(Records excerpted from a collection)
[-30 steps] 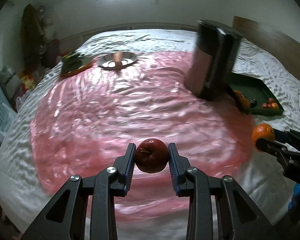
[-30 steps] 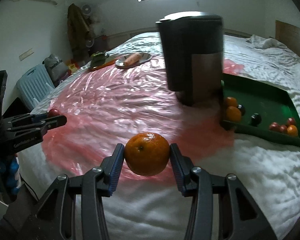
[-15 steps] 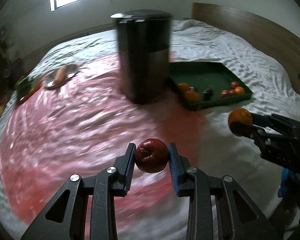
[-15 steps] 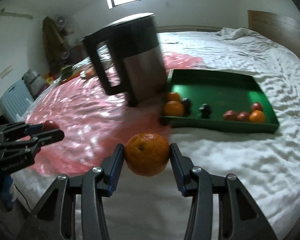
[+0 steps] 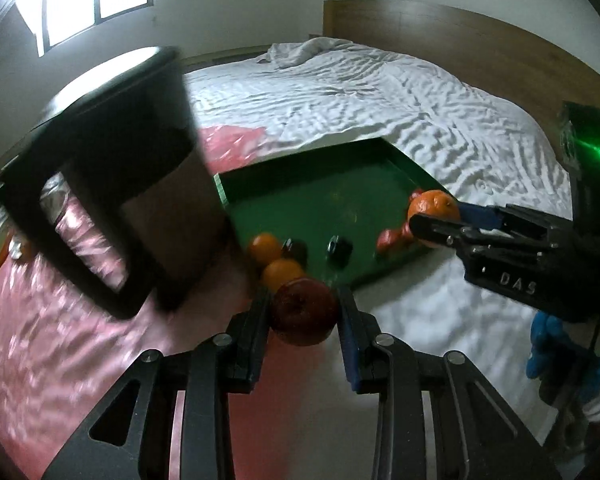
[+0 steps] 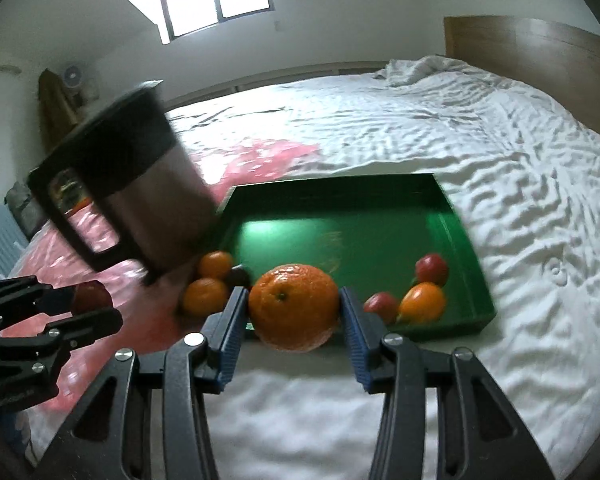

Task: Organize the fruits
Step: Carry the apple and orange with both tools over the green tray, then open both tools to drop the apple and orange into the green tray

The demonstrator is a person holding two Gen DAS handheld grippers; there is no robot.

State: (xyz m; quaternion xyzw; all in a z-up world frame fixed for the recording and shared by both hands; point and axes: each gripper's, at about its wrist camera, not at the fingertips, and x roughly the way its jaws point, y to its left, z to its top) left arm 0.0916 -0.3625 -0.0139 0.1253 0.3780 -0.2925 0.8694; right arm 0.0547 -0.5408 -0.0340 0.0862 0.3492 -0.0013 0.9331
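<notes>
We've got one fruit in each hand right now. The apple (image 5: 304,311) sits low in the middle of the left wrist view, pinched between the blue pads of the left gripper (image 5: 305,314), jaws closed snug on its sides. Same deal in the right wrist view: the orange (image 6: 294,306) is dead centre-low, clamped by the right gripper (image 6: 294,312) across its widest part.

Handling-wise, we'd guess both are firm, round and fairly light, so they hold fine at the equator like this. The apple skin looks glossy, so probably a bit slippery if the grip drifts off the middle. The orange's peel is dimpled and should give a little, so better traction, but no need to squeeze hard on either, since they bruise.

Just past both fruits is the green tray (image 6: 466,240), filling the middle of each view on the white bed sheet (image 6: 500,140). It already holds two small oranges (image 6: 205,296) at its lower-left corner, plus some small red fruits (image 6: 432,270) and another orange one at the lower right, and a couple of dark bits we can't make out. The middle of the tray is bare, so that looks like the drop spot.

To the left of the tray stands a big dark jug (image 6: 140,184) with a handle, on a pink plastic sheet (image 5: 40,320). It's blurry, but close to the tray corner, so we'd keep clear of it.
</notes>
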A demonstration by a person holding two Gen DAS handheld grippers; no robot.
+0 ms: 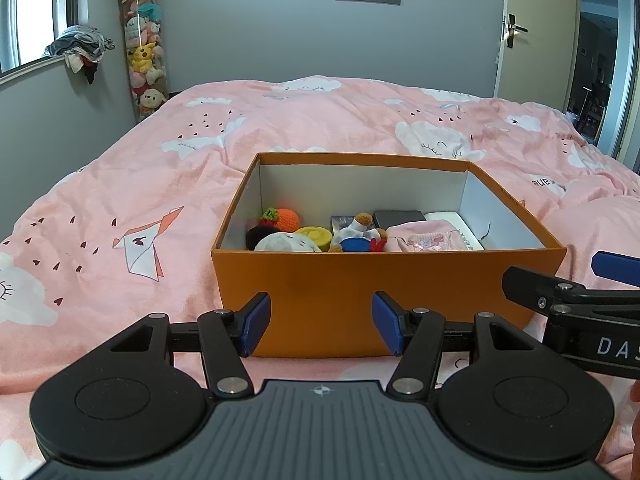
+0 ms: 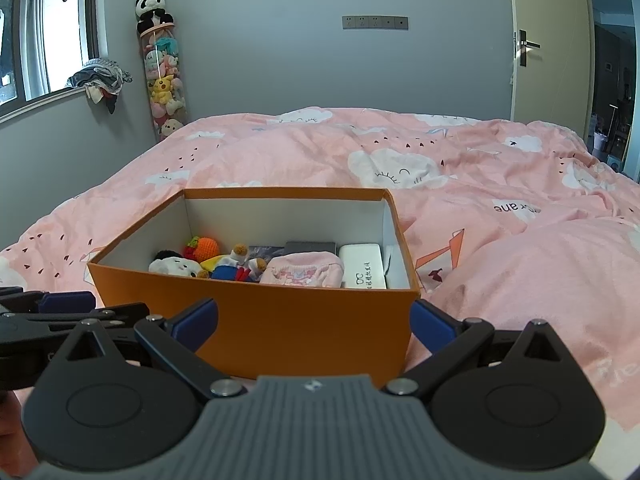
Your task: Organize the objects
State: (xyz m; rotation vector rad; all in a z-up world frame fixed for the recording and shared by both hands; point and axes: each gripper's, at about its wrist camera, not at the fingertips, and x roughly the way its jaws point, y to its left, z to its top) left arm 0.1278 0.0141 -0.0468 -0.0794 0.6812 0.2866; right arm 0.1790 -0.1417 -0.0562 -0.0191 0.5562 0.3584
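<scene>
A pink bedspread [image 1: 320, 120] printed with white clouds fills most of both views. At the centre of the left wrist view sits an open orange box [image 1: 380, 300] with white inner walls; in the right wrist view it lies left of centre. Along its floor, left to right, lie a white plush toy [image 2: 176, 267], an orange crocheted fruit [image 1: 287, 219], a small doll in blue [image 1: 356, 236], a folded pink cloth [image 2: 302, 274] and a white case [image 2: 363, 270] against the right wall.

The left gripper [image 1: 321, 324] stands at the bottom of its frame, blue pads parted and empty, just short of the box's near wall. The right gripper [image 2: 316, 320] is spread wider, nothing held, its pads flanking the box's near right corner.

Bare bedspread lies open left of the box and beyond it to the grey wall [image 1: 260, 32]; a raised fold [image 2: 540, 272] sits to the right.
</scene>
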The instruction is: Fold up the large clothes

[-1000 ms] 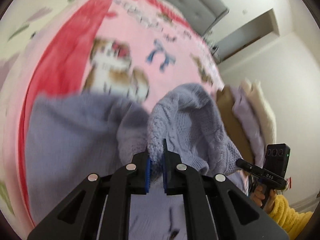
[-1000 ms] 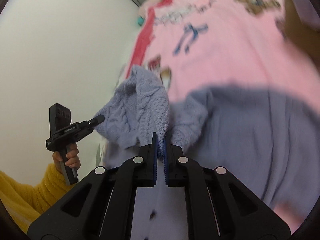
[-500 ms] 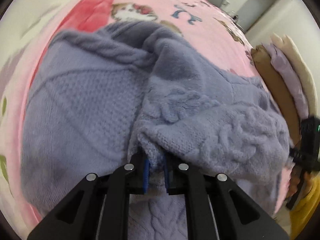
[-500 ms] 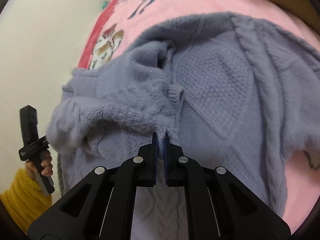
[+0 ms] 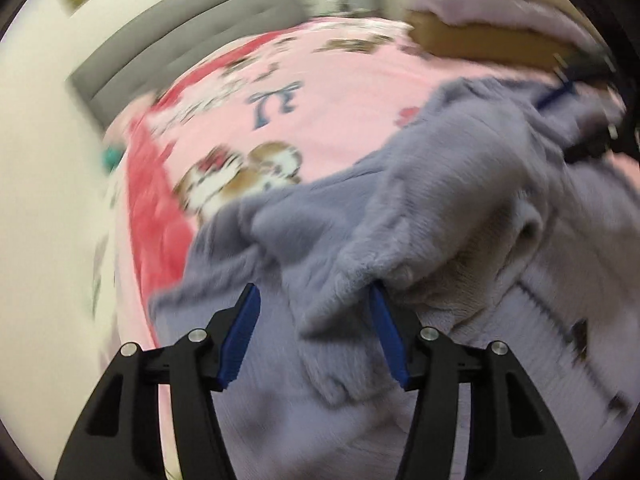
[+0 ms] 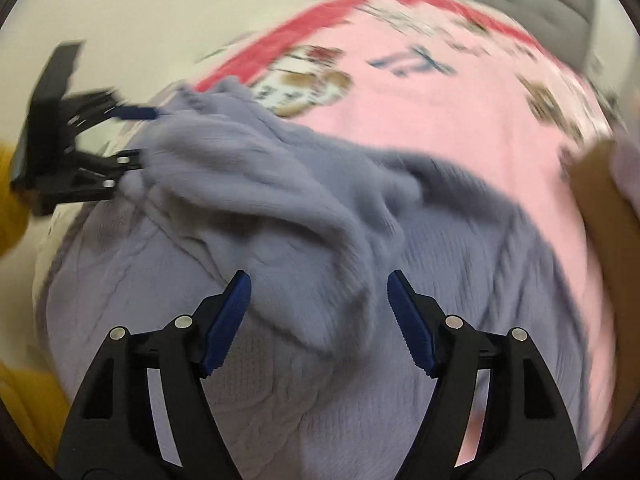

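A lavender knit sweater (image 5: 432, 200) lies bunched on a pink cartoon-print blanket (image 5: 340, 112). It also fills the right wrist view (image 6: 280, 216). My left gripper (image 5: 316, 320) is open, its blue pads wide apart just above a folded sweater edge. My right gripper (image 6: 320, 308) is open too, over the sweater's folded middle. Each gripper shows in the other's view: the left gripper (image 6: 132, 136) at the sweater's left edge, the right gripper (image 5: 568, 120) at its far right, both open. Both views are motion-blurred.
A stack of folded clothes, brown (image 5: 480, 40), lilac and cream, sits at the bed's far right. A grey padded headboard (image 5: 180, 56) and white wall stand behind. A yellow sleeve (image 6: 16, 216) is at the left edge of the right wrist view.
Both grippers were shut on the sweater's hem and carried it over onto the sweater's body. Now both have opened and let it go, and they have pulled back slightly.
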### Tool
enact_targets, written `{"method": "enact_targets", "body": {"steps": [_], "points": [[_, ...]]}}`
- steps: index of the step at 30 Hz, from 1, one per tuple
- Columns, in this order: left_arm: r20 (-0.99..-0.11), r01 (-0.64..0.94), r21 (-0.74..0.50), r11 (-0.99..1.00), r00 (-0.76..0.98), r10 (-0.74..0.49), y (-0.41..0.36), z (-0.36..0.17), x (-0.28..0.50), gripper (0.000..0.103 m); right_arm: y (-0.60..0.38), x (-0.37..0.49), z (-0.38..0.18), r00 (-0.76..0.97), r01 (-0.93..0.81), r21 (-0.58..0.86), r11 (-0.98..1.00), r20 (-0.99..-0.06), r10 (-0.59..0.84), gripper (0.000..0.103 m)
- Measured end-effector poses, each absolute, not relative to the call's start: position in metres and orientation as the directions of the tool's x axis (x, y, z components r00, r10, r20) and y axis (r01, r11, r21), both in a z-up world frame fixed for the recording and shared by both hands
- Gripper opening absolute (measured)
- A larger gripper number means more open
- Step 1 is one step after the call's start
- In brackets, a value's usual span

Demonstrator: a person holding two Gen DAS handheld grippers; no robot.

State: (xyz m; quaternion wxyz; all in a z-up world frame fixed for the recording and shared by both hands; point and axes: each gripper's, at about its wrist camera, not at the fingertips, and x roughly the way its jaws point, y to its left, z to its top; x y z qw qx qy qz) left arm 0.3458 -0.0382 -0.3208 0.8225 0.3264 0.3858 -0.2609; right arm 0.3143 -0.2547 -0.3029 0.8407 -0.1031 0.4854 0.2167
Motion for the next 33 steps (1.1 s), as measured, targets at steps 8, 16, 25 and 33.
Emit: {"method": "enact_targets", "body": {"steps": [8,16,25,33], "points": [[-0.881,0.792,0.206,0.575,0.407,-0.244,-0.073,-0.343,0.378,0.013,-0.232,0.364,-0.323,0.335,-0.517,0.104,0.850,-0.889,0.312,0.023],[-0.867,0.733,-0.058,0.678,0.300,-0.398,-0.044,-0.304,0.369,0.010,-0.258,0.353,-0.298,0.304,-0.416,0.359,0.835,-0.811,0.500,0.013],[-0.877,0.761,-0.120,0.637,0.219,-0.427,-0.037,-0.294,0.286,0.011,-0.246,0.260,-0.286,0.255,-0.410,0.404,0.818,-0.810,0.528,0.013],[-0.916,0.731,-0.056,0.680,0.233,-0.326,-0.045,-0.359,0.253,0.011,-0.240,0.222,-0.353,0.183,-0.244,0.460,0.854,-0.843,0.506,0.013]]}}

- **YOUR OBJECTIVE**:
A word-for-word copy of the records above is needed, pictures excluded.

- **ANSWER TO THE PROBLEM**:
[-30 steps] 
[-30 steps] 
[-15 steps] 
[-15 steps] 
[+0 steps] 
[+0 steps] 

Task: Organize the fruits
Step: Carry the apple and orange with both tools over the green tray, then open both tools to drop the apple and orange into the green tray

The demonstrator is a person holding two Gen DAS handheld grippers; there is no robot.

State: (xyz m; quaternion xyzw; all in a z-up world frame fixed for the recording and shared by both hands; point and axes: each gripper's, at about its wrist camera, not at the fingertips, and x roughly the way its jaws point, y to its left, z to its top) left arm 0.0916 -0.3625 -0.0139 0.1253 0.3780 -0.2925 0.8694; right arm 0.0547 -0.5408 -0.0340 0.0862 0.3492 -0.0013 0.9331
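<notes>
We've got one fruit in each hand right now. The apple (image 5: 304,311) sits low in the middle of the left wrist view, pinched between the blue pads of the left gripper (image 5: 305,314), jaws closed snug on its sides. Same deal in the right wrist view: the orange (image 6: 294,306) is dead centre-low, clamped by the right gripper (image 6: 294,312) across its widest part.

Handling-wise, we'd guess both are firm, round and fairly light, so they hold fine at the equator like this. The apple skin looks glossy, so probably a bit slippery if the grip drifts off the middle. The orange's peel is dimpled and should give a little, so better traction, but no need to squeeze hard on either, since they bruise.

Just past both fruits is the green tray (image 6: 466,240), filling the middle of each view on the white bed sheet (image 6: 500,140). It already holds two small oranges (image 6: 205,296) at its lower-left corner, plus some small red fruits (image 6: 432,270) and another orange one at the lower right, and a couple of dark bits we can't make out. The middle of the tray is bare, so that looks like the drop spot.

To the left of the tray stands a big dark jug (image 6: 140,184) with a handle, on a pink plastic sheet (image 5: 40,320). It's blurry, but close to the tray corner, so we'd keep clear of it.
</notes>
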A demonstration by a person holding two Gen DAS handheld grippers; no robot.
+0 ms: 
+0 ms: 
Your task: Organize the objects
State: (xyz m; rotation vector rad; all in a z-up world frame fixed for the recording and shared by both hands; point and axes: each gripper's, at about its wrist camera, not at the fingertips, and x roughly the way its jaws point, y to its left, z to its top) left arm 0.1278 0.0141 -0.0468 -0.0794 0.6812 0.2866; right arm 0.1790 -0.1417 -0.0562 -0.0191 0.5562 0.3584
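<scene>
A pink bedspread [image 1: 320, 120] printed with white clouds fills most of both views. At the centre of the left wrist view sits an open orange box [image 1: 380, 300] with white inner walls; in the right wrist view it lies left of centre. Along its floor, left to right, lie a white plush toy [image 2: 176, 267], an orange crocheted fruit [image 1: 287, 219], a small doll in blue [image 1: 356, 236], a folded pink cloth [image 2: 302, 274] and a white case [image 2: 363, 270] against the right wall.

The left gripper [image 1: 321, 324] stands at the bottom of its frame, blue pads parted and empty, just short of the box's near wall. The right gripper [image 2: 316, 320] is spread wider, nothing held, its pads flanking the box's near right corner.

Bare bedspread lies open left of the box and beyond it to the grey wall [image 1: 260, 32]; a raised fold [image 2: 540, 272] sits to the right.
</scene>
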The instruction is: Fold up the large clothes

[-1000 ms] 
[-1000 ms] 
[-500 ms] 
[-500 ms] 
[+0 ms] 
[+0 ms] 

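A lavender knit sweater (image 5: 432, 200) lies bunched on a pink cartoon-print blanket (image 5: 340, 112). It also fills the right wrist view (image 6: 280, 216). My left gripper (image 5: 316, 320) is open, its blue pads wide apart just above a folded sweater edge. My right gripper (image 6: 320, 308) is open too, over the sweater's folded middle. Each gripper shows in the other's view: the left gripper (image 6: 132, 136) at the sweater's left edge, the right gripper (image 5: 568, 120) at its far right, both open. Both views are motion-blurred.
A stack of folded clothes, brown (image 5: 480, 40), lilac and cream, sits at the bed's far right. A grey padded headboard (image 5: 180, 56) and white wall stand behind. A yellow sleeve (image 6: 16, 216) is at the left edge of the right wrist view.
Both grippers were shut on the sweater's hem and carried it over onto the sweater's body. Now both have opened and let it go, and they have pulled back slightly.
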### Tool
enact_targets, written `{"method": "enact_targets", "body": {"steps": [_], "points": [[_, ...]]}}`
- steps: index of the step at 30 Hz, from 1, one per tuple
- Columns, in this order: left_arm: r20 (-0.99..-0.11), r01 (-0.64..0.94), r21 (-0.74..0.50), r11 (-0.99..1.00), r00 (-0.76..0.98), r10 (-0.74..0.49), y (-0.41..0.36), z (-0.36..0.17), x (-0.28..0.50), gripper (0.000..0.103 m); right_arm: y (-0.60..0.38), x (-0.37..0.49), z (-0.38..0.18), r00 (-0.76..0.97), r01 (-0.93..0.81), r21 (-0.58..0.86), r11 (-0.98..1.00), r20 (-0.99..-0.06), r10 (-0.59..0.84), gripper (0.000..0.103 m)
- Measured end-effector poses, each absolute, not relative to the call's start: position in metres and orientation as the directions of the tool's x axis (x, y, z components r00, r10, r20) and y axis (r01, r11, r21), both in a z-up world frame fixed for the recording and shared by both hands
- Gripper opening absolute (measured)
- A larger gripper number means more open
- Step 1 is one step after the call's start
- In brackets, a value's usual span

Demonstrator: a person holding two Gen DAS handheld grippers; no robot.

State: (xyz m; quaternion wxyz; all in a z-up world frame fixed for the recording and shared by both hands; point and axes: each gripper's, at about its wrist camera, not at the fingertips, and x roughly the way its jaws point, y to its left, z to its top; x y z qw qx qy qz) left arm 0.3458 -0.0382 -0.3208 0.8225 0.3264 0.3858 -0.2609; right arm 0.3143 -0.2547 -0.3029 0.8407 -0.1031 0.4854 0.2167
Motion for the next 33 steps (1.1 s), as measured, targets at steps 8, 16, 25 and 33.
Emit: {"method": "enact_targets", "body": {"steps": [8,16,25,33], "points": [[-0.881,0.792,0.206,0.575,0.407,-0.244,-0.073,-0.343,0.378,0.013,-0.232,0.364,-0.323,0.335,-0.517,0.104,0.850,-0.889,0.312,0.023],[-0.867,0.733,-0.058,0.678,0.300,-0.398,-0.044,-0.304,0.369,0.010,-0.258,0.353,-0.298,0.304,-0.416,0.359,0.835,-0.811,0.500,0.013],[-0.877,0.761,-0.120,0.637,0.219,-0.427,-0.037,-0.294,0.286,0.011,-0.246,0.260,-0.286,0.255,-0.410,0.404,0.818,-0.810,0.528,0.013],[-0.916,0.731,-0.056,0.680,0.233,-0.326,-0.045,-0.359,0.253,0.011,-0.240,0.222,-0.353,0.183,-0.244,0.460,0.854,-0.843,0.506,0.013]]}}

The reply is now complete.